▶ _The problem_:
Write out the data again in full, exactly as it reads.

======== Raw data

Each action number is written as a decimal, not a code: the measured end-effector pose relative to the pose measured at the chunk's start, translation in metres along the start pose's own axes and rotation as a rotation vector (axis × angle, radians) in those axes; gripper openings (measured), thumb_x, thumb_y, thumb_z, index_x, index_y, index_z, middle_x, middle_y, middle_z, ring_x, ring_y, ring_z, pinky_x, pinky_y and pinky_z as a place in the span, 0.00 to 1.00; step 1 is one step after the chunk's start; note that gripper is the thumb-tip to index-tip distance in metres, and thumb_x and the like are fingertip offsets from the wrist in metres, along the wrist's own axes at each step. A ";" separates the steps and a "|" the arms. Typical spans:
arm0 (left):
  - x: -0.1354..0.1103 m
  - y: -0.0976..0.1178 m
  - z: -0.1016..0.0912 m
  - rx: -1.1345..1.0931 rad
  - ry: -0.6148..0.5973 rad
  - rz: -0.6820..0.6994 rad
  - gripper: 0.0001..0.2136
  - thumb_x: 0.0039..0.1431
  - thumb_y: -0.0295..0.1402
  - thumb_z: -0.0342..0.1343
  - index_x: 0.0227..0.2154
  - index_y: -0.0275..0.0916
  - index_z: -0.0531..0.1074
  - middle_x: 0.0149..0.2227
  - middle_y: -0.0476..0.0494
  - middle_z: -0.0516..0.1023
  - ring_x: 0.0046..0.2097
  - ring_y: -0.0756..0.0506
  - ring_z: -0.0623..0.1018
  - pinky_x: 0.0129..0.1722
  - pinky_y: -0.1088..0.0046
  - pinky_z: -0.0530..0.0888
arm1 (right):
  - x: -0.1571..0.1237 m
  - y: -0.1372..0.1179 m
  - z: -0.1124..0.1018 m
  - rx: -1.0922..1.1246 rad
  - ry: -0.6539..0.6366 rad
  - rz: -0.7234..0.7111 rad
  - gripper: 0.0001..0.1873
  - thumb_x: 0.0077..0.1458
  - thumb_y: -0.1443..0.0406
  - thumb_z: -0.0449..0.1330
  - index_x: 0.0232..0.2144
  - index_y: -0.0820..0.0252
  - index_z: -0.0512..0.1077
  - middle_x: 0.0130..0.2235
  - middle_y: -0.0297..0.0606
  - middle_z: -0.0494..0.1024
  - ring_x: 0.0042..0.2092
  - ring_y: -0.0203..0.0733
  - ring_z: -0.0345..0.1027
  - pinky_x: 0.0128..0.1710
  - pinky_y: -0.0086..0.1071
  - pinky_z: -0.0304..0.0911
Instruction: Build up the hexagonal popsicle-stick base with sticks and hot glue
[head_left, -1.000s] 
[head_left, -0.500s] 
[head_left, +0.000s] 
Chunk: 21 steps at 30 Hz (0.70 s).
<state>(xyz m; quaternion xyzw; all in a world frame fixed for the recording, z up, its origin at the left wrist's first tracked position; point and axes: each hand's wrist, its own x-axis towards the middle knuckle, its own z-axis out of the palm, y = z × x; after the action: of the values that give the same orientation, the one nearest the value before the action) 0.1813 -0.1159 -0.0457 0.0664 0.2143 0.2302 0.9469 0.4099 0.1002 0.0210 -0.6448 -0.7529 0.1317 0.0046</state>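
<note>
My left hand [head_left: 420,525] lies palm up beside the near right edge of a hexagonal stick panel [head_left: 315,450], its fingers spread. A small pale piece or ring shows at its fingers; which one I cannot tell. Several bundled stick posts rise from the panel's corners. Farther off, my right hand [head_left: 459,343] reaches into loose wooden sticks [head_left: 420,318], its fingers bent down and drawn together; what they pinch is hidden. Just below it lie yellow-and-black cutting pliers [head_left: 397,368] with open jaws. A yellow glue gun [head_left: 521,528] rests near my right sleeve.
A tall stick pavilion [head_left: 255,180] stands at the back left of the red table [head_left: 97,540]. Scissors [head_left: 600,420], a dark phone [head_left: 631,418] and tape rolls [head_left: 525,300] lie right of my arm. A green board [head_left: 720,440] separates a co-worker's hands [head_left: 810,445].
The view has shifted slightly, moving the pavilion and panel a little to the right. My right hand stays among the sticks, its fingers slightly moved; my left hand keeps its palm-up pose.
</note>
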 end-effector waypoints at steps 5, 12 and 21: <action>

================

▶ _Solution to the problem_:
Each action number is written as a decimal, not a code: the measured end-effector pose relative to the pose measured at the chunk's start, translation in metres along the start pose's own axes and rotation as a rotation vector (axis × angle, radians) in those axes; gripper openings (measured), thumb_x, thumb_y, thumb_z, index_x, index_y, index_z, middle_x, middle_y, middle_z, ring_x, ring_y, ring_z, pinky_x, pinky_y and pinky_z as a place in the span, 0.00 to 1.00; step 1 is one step after the chunk's start; note that gripper is the thumb-tip to index-tip distance in metres, and thumb_x and the like are fingertip offsets from the wrist in metres, along the wrist's own axes at each step. A ";" separates the steps and a "|" the arms. Typical spans:
arm0 (left):
  - x: -0.1354..0.1103 m
  - y: -0.0976..0.1178 m
  - z: -0.1016..0.0912 m
  - rx: -1.1345..1.0931 rad
  - ry: -0.6148..0.5973 rad
  - rz: -0.6820..0.6994 rad
  - gripper: 0.0001..0.2136
  - thumb_x: 0.0039..0.1431
  - thumb_y: -0.0295..0.1402
  - thumb_z: -0.0342..0.1343
  - index_x: 0.0227..0.2154
  - index_y: -0.0275..0.0916
  - index_z: -0.0531..0.1074
  - middle_x: 0.0149..0.2227
  - middle_y: -0.0476..0.0494
  - middle_z: -0.0516..0.1023
  - ring_x: 0.0046..0.2097
  - ring_y: -0.0756..0.0506
  - ring_z: -0.0623..0.1018
  - pinky_x: 0.0129..0.1722
  - pinky_y: -0.1088..0.0046
  - pinky_z: -0.0530..0.0888
arm1 (right):
  - x: -0.1571..0.1237 m
  - y: -0.1372..0.1179 m
  - z: -0.1124..0.1018 m
  - rx: -1.0922..1.1246 rad
  - ry: -0.6539..0.6366 rad
  - rz: -0.7234..0.7111 rad
  - gripper: 0.0001..0.1873
  - thumb_x: 0.0077..0.1458
  - thumb_y: -0.1443..0.0406
  - thumb_z: -0.0449..0.1330
  - index_x: 0.0232..0.2144
  - index_y: -0.0820..0.0252
  - index_z: -0.0512..0.1077
  - middle_x: 0.0130..0.2235
  - middle_y: -0.0297..0.0606
  - middle_z: -0.0494..0.1024
  - ring_x: 0.0042..0.2092
  - ring_y: -0.0203..0.0733
  - ring_z: -0.0345..0.1027
  - pinky_x: 0.0128..0.1710
  - pinky_y: -0.0086..0.1071
  - pinky_z: -0.0304..0.0911
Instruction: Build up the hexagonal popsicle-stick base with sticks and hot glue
[head_left, -1.000s] 
[head_left, -0.500s] 
[head_left, +0.000s] 
Chunk: 21 steps at 30 Hz (0.70 s).
<state>(xyz m; quaternion xyzw; all in a world frame fixed for the recording, z up, its origin at the left wrist's first tracked position; point and axes: each hand's wrist, its own x-axis towards the middle knuckle, its own z-axis out of the palm, y = z × x; after the action: of the values that give the same orientation, the one nearest the value before the action) 0.1813 -0.1159 -0.0457 0.0664 0.2143 0.2302 0.9469 0.4099 0.1002 0.0210 -0.6448 -0.7529 0.1317 0.0046</state>
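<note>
My left hand [head_left: 420,525] lies palm up beside the near right edge of a hexagonal stick panel [head_left: 315,450], its fingers spread. A small pale piece or ring shows at its fingers; which one I cannot tell. Several bundled stick posts rise from the panel's corners. Farther off, my right hand [head_left: 459,343] reaches into loose wooden sticks [head_left: 420,318], its fingers bent down and drawn together; what they pinch is hidden. Just below it lie yellow-and-black cutting pliers [head_left: 397,368] with open jaws. A yellow glue gun [head_left: 521,528] rests near my right sleeve.
A tall stick pavilion [head_left: 255,180] stands at the back left of the red table [head_left: 97,540]. Scissors [head_left: 600,420], a dark phone [head_left: 631,418] and tape rolls [head_left: 525,300] lie right of my arm. A green board [head_left: 720,440] separates a co-worker's hands [head_left: 810,445].
The view has shifted slightly, moving the pavilion and panel a little to the right. My right hand stays among the sticks, its fingers slightly moved; my left hand keeps its palm-up pose.
</note>
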 end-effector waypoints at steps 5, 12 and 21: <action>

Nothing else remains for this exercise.